Estos hechos aislados que ocurren en situaciones inusitadas, parten del hogar y del estilo de vida que tiene el ser humano. Así lo define el sicólogo clínico del Hospital de Policía Guayaquil Nº 2, Gilbert Jácome, encargado de la selección del personal policial en el Comando Provincial del Guayas.
"Los policías pasan constantemente estresados debido al trabajo peligroso que enfrentan. La situación económica también influye en su personalidad, así como la organización familiar", dice.
Estos acontecimientos delictivos se fundamentan básicamente en los patrones de conducta y el medio actual en donde se desenvuelve el individuo, ya que en su vida adulta todo lo negativo repercute en su siquis.
"Los uniformados están sujetos a cambios prolongados sin previo aviso. Esto desencadena problemas y reacciones negativas que afectan en su personalidad, generando, no obstante, una patología".
Añade que si el rasgo de personalidad del individuo, la formación y los valores morales son suficientes, las situaciones compulsivas serán mínimas. Por ello, "los policías son evaluados física, mental y académicamente antes de ingresar a la institución", expresa.
Una vez que ingresan, son sometidos cada tres meses a pruebas sicológicas y entrevistas personales con el siquiatra y, posteriormente, con el sicólogo para detectar si han adquirido algún tipo de trastorno mental o de personalidad.
"Es importante la prevención y el control sicológico a tiempo para evitar que el problema se desarrolle a grandes escalas". (CHM)

Controles

  • Los tets de salud mental (sicológicos) se realizan en todos los destacamentos y comandos policiales a escala nacional.
  • Los policías se somenten a pruebas de inteligencia, personalidad y entrevistas sicológicas trimestralmente.
  • De acuerdo con los resultados sicológicos, se pueden descubrir problemas de ansiedad, neurológicos, presión, alcoholismo, crisis convulsivas y situaciones extremas de sicosis. (CHM).
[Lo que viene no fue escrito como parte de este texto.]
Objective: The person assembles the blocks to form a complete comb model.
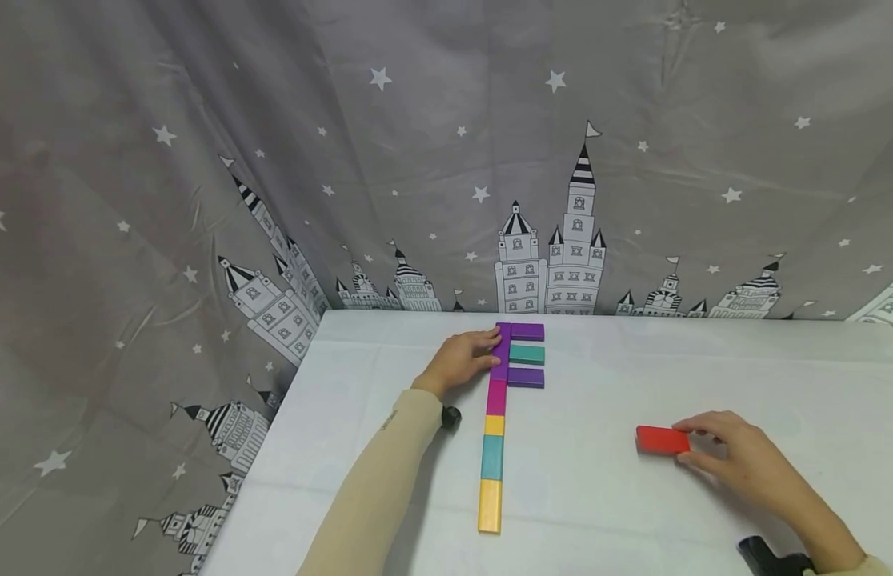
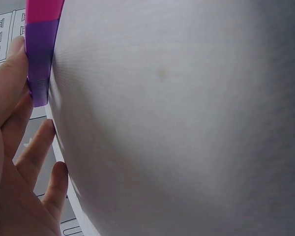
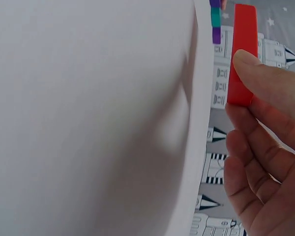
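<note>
My left hand [image 1: 457, 362] touches a long purple block [image 1: 500, 352] at the far end of a row, with thumb and a fingertip on its left side. The left wrist view shows the thumb against this purple block [image 2: 41, 54], other fingers apart from it. Below it in line lie a magenta block [image 1: 496, 398], a small yellow block [image 1: 494, 425], a teal block [image 1: 492, 457] and a longer yellow block [image 1: 490, 506]. My right hand [image 1: 742, 456] pinches a red block [image 1: 662, 440] by its right end, between thumb and fingers [image 3: 265, 142].
Right of the purple block, three short blocks stick out sideways: purple [image 1: 527, 332], green [image 1: 527, 354] and dark purple [image 1: 526, 378]. They rest on a white table [image 1: 590, 512]. Behind hangs a grey curtain [image 1: 418, 160] printed with castles and stars.
</note>
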The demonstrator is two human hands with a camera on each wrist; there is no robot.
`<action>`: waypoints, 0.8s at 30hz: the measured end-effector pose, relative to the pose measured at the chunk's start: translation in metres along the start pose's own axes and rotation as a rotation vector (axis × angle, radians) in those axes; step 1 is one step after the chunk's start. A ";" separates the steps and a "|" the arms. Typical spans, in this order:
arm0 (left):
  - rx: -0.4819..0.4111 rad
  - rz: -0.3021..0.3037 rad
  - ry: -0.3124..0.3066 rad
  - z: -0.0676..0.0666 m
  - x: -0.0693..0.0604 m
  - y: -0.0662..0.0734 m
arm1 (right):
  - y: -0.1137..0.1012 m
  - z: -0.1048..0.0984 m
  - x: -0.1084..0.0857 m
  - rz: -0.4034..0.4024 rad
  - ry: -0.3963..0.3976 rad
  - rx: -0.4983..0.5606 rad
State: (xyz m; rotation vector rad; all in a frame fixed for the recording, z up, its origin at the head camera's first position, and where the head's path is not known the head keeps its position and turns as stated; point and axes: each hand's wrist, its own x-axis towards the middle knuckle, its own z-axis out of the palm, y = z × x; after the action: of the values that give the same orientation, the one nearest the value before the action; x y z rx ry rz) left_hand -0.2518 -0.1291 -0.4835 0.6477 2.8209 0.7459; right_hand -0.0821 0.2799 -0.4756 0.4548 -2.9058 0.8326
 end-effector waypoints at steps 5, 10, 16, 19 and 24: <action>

La violencia sí influye en la personalidad de los policías

Problemas en su vida intrafamiliar, suicidios, consumo de alcohol, homicidios y maltrato marital, son algunas de las consecuencias que el ser humano puede experimentar cuando está rodeado de violencia, y, en el caso de quienes ejercen la labor policial, los riesgos de atentar contra la vida de los demás y la suya misma no quedan exentos.
Al menos esa es la opinión del sociólogo guayaquileño Gaitán Villavicencio, para quien el escenario violento y descarnado en que se desenvuelven los miembros del orden afecta sus emociones y, de manera especial, a aquellos que sicológicamente no están preparados para vivir esas experiencias.
"Deben tener un tratamiento adecuado porque el tema 'seguridad' es una cuestión que requiere mayor interés de parte de las autoridades en términos económicos", señala. De ahí que sugiere se les otorgue apoyo sicológico y se desarrollen terapias grupales dentro de las filas.
Así, se reforzarían ciertos criterios de su personalidad y se lidiarían oportunamente los conflictos internos.
Manifiesta que los problemas sociológicos a los que se enfrentan continuamente los oficiales tienen dos perspectivas: macrosocial y microsocial.
La primera, abarca la violencia estructural que impera en el país: mala situación económica, política e inseguridad social. Y la segunda, está dada por las desventajas de las que, a nivel institucional, adolecen los policías para cumplir con su misión, es decir: bajos sueldos y falta de recursos logísticos. "Las reiteradas denuncias de extralimitación de ciertos policías en sus funciones corroboran este problema". (CHM).